### Exercise instructions
Your answer should consist of the lines in the listing that hold "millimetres".

### Data provided

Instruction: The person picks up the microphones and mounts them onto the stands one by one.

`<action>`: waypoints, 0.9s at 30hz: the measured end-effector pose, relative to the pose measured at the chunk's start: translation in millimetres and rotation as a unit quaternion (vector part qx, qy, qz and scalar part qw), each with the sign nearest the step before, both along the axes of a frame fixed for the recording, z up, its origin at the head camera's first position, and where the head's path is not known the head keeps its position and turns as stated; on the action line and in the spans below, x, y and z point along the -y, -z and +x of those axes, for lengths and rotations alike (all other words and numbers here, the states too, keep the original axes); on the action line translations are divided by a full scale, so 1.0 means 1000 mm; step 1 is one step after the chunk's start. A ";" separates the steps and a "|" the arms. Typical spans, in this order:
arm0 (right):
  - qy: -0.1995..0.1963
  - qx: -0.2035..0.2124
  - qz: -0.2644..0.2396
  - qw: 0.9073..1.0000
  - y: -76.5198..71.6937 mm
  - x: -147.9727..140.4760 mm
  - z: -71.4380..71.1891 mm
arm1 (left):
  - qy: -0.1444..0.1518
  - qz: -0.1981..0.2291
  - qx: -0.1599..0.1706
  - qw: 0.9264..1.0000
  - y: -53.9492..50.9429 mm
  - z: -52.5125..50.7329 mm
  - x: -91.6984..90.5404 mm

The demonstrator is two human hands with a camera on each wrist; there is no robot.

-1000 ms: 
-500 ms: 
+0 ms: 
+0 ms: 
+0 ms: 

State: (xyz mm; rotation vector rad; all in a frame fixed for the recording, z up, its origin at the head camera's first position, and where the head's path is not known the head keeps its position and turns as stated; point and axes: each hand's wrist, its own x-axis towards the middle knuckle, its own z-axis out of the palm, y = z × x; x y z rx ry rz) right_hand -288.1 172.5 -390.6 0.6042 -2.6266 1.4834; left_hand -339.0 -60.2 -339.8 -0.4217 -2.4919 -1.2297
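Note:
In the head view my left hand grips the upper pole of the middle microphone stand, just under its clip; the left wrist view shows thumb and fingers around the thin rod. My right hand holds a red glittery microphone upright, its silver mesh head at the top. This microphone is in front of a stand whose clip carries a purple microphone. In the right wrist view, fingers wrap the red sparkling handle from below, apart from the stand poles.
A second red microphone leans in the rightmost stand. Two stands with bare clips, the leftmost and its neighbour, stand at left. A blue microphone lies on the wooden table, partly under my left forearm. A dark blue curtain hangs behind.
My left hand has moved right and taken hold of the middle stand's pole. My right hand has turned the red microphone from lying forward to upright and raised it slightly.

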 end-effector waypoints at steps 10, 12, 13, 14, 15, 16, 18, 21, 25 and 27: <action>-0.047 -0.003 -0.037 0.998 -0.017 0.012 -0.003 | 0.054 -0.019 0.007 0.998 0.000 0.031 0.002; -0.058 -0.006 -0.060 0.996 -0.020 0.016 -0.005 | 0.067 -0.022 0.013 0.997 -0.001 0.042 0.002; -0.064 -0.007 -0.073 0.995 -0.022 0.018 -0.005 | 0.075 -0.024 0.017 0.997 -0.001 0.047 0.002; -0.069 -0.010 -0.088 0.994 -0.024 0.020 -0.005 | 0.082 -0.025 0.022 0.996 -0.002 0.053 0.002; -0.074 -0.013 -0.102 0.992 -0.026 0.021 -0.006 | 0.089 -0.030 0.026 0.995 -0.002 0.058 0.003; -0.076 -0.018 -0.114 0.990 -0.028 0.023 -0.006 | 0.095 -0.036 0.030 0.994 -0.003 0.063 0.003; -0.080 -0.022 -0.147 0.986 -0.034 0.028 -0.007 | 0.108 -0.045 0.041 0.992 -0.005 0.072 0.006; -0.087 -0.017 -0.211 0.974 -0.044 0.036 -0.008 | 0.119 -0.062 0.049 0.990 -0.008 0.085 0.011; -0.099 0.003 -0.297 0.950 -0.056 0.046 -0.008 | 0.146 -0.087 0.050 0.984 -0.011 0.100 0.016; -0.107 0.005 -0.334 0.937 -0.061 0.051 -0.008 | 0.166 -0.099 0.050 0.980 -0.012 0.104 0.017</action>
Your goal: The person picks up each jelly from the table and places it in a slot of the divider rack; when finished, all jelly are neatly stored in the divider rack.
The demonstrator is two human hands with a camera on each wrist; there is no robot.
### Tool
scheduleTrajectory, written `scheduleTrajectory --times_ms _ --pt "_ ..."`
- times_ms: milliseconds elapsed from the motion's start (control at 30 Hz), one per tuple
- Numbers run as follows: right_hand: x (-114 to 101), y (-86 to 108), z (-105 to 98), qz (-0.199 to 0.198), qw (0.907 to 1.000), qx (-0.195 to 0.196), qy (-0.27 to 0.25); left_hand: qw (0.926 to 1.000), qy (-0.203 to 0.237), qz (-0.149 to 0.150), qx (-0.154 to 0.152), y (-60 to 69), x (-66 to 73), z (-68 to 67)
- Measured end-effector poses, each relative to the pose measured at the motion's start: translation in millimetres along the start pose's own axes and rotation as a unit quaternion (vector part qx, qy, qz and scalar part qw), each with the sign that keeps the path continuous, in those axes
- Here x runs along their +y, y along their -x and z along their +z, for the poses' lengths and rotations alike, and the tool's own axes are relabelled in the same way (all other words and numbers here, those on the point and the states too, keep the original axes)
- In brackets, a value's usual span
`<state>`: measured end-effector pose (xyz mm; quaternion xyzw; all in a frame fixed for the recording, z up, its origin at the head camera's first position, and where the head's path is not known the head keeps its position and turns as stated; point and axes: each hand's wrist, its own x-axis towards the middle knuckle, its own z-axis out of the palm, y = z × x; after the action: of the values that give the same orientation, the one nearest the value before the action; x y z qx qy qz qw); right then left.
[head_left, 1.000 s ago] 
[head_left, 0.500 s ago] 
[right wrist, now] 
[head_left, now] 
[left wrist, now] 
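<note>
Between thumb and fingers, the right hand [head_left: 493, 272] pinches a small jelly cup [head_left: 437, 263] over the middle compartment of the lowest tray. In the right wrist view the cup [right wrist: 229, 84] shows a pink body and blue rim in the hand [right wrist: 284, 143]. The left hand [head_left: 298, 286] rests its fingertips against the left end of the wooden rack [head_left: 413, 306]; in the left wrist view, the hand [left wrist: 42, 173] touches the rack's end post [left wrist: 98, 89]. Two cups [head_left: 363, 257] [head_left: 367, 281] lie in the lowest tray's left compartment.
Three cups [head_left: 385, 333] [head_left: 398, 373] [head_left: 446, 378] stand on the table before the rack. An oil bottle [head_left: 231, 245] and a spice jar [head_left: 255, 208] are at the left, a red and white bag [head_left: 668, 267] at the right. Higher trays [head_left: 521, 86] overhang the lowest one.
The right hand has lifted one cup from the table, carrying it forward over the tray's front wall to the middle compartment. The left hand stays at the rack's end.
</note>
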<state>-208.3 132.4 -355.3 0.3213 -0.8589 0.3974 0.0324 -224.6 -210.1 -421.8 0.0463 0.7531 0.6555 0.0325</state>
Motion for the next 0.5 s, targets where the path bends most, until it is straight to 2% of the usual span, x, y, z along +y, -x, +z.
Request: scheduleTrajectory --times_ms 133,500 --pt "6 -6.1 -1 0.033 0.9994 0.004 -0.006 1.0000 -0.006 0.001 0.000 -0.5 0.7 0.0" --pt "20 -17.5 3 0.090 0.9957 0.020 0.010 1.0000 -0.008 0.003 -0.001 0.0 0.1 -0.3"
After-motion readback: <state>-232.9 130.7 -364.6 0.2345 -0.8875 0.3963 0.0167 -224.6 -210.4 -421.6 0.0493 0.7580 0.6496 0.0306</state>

### Exercise solution
`<action>`: waypoints, 0.9s at 30hz: the measured end-effector pose, relative to the pose measured at the chunk's start: translation in millimetres and rotation as a unit quaternion (vector part qx, qy, qz and scalar part qw), each with the sign nearest the step before, both along the axes of a frame fixed for the recording, z up, its origin at the head camera's first position, and where the head's path is not known the head keeps its position and turns as stated; on the action line and in the spans below, x, y and z point along the -y, -z and +x of those axes, for lengths and rotations alike (all other words and numbers here, the states too, keep the original axes); on the action line translations are divided by a full scale, so 1.0 means 1000 mm; step 1 is one step after the chunk's start. A ";" separates the steps and a "|" the arms. Typical spans, in this order:
- Measured end-effector poses, each relative to the pose measured at the motion's start: translation in millimetres along the start pose's own axes and rotation as a unit quaternion (vector part qx, qy, qz and scalar part qw), each with the sign that keeps the path continuous, in those axes

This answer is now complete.